An example of this type of transactional work is a sales process where there are certain steps and rules which are always followed. However, there may
be certain points in the sales process where based on the current prospect data combined with historical data of other customers, the predictive engine
could recommend a few alternate actions which have produced the desired outcome (a sale, or even faster deal progression) in the past. Figure 3 indicates
Decisions are relevant in the Transactional part of the matrix for both low and high volume work.
Exploratory work is, by definition, unpredictable. The very word explore brings to mind going off and doing exciting and unforeseeable things. Every company
has a ton of exploratory work. This work is typically the highest value work done at a company. This area houses your knowledge workers, and we predict this
is where automation will eventually drive all human workers to live. Applying prescribed automation to exploratory work becomes much more difficult than
the other types of work, if not impossible. Think about the work your executive teams typically do. Mostly, it is making decisions and delegating work based on
their experience and knowledge of the business. Trying to predict those decisions and actions through prescribed rules and workflows would be a recipe for disaster.
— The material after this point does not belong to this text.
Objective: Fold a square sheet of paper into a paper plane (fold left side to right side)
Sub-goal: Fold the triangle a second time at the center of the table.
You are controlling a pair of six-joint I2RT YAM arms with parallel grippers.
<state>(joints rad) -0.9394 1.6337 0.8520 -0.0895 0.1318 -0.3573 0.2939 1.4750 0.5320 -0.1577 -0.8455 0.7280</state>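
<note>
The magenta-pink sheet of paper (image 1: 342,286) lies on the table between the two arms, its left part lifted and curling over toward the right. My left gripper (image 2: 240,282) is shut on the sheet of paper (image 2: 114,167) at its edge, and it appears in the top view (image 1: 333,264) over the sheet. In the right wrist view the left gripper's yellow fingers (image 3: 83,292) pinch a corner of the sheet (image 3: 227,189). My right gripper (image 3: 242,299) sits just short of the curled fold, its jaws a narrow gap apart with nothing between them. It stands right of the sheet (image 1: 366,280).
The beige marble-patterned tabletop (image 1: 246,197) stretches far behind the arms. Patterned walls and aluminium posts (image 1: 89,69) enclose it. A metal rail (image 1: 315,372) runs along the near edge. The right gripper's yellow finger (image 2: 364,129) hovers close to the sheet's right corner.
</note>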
Thus, prescriptive rules do not play much of a part here. However, guided decisions via AI engines suggesting next best actions are highly relevant here. If your
organization has a lot of historical data relevant to the exploratory area decisions are being made in, it would make sense to mine that data to determine what
decisions produced the most desired outcomes for your organization. From this, models could be created, which would augment knowledge workers to help
them make the best decisions. A great example of this is the way Ray Dalio described how his business ran in Principles: Life and Work. No decisions were made
without data, and because of this, their decisions kept getting better and better.
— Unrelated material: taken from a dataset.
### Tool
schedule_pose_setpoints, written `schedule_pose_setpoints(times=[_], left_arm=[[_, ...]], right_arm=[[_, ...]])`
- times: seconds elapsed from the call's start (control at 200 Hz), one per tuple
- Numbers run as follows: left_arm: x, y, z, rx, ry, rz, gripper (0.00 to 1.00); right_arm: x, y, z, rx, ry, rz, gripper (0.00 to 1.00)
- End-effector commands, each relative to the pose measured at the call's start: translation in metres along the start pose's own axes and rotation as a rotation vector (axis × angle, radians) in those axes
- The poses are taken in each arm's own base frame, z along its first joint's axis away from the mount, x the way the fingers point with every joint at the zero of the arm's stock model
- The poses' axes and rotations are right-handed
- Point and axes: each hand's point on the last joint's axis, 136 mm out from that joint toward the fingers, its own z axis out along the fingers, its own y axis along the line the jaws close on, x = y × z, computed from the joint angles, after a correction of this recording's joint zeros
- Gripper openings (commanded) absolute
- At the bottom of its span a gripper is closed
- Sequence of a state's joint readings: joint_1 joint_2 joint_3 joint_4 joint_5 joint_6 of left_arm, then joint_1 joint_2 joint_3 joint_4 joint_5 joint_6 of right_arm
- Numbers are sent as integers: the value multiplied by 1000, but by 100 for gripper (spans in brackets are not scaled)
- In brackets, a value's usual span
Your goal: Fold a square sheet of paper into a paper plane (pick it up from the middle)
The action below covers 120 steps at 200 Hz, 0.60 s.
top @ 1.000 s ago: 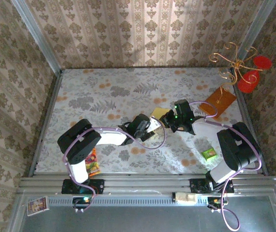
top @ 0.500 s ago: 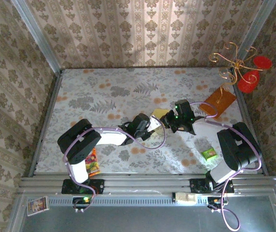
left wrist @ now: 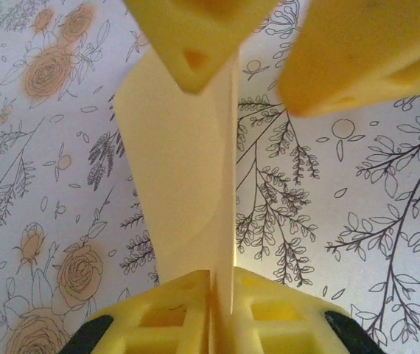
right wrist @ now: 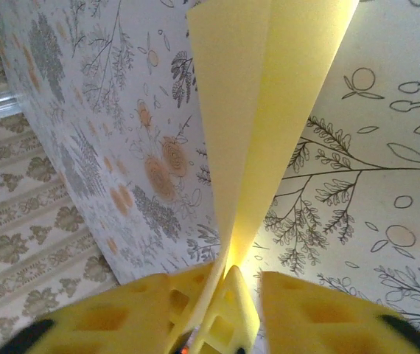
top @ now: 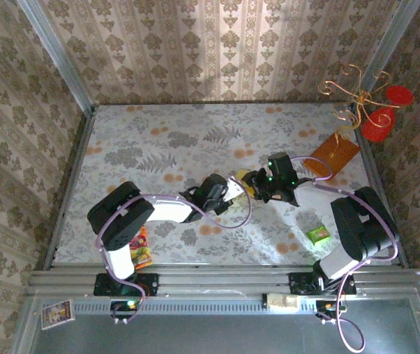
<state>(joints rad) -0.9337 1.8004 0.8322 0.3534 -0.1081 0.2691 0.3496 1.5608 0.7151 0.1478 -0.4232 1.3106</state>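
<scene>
While my left gripper (left wrist: 221, 287) pinches the folded yellow sheet (left wrist: 177, 162) tight, its crease runs straight ahead to my right gripper (left wrist: 258, 77), jaws parted at its far end.

We see the folded sheet of paper (left wrist: 180, 162) over the middle of the table (top: 158, 140), one end in the left gripper (top: 233, 187), the other reaching the right gripper (top: 255, 184), which faces it just beside. A small packet (top: 317, 234) lies behind the right gripper, near its arm's base; a stiff board (top: 335, 153) lies beyond it to the right, well apart
</scene>
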Motion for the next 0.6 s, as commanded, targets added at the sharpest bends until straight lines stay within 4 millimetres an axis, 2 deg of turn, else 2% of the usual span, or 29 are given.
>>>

Figure 4: Decision Automation for Exploratory Work
You may notice that the High Volume / Unique / Exploratory quadrant has an AI / Decisions icon which is smaller than the Low Volume / Unique / Exploratory quadrant.
That is due to the nature of exploratory / unique work. There just isn’t a lot of work that is highly exploratory in nature and also high volume.
You now have a high–level approach to what type of work fits bests with what type of Decision Automation. In future blogs, we’ll cover Tasks, Workflow, Content, and
Data Capture, although not necessarily in that order.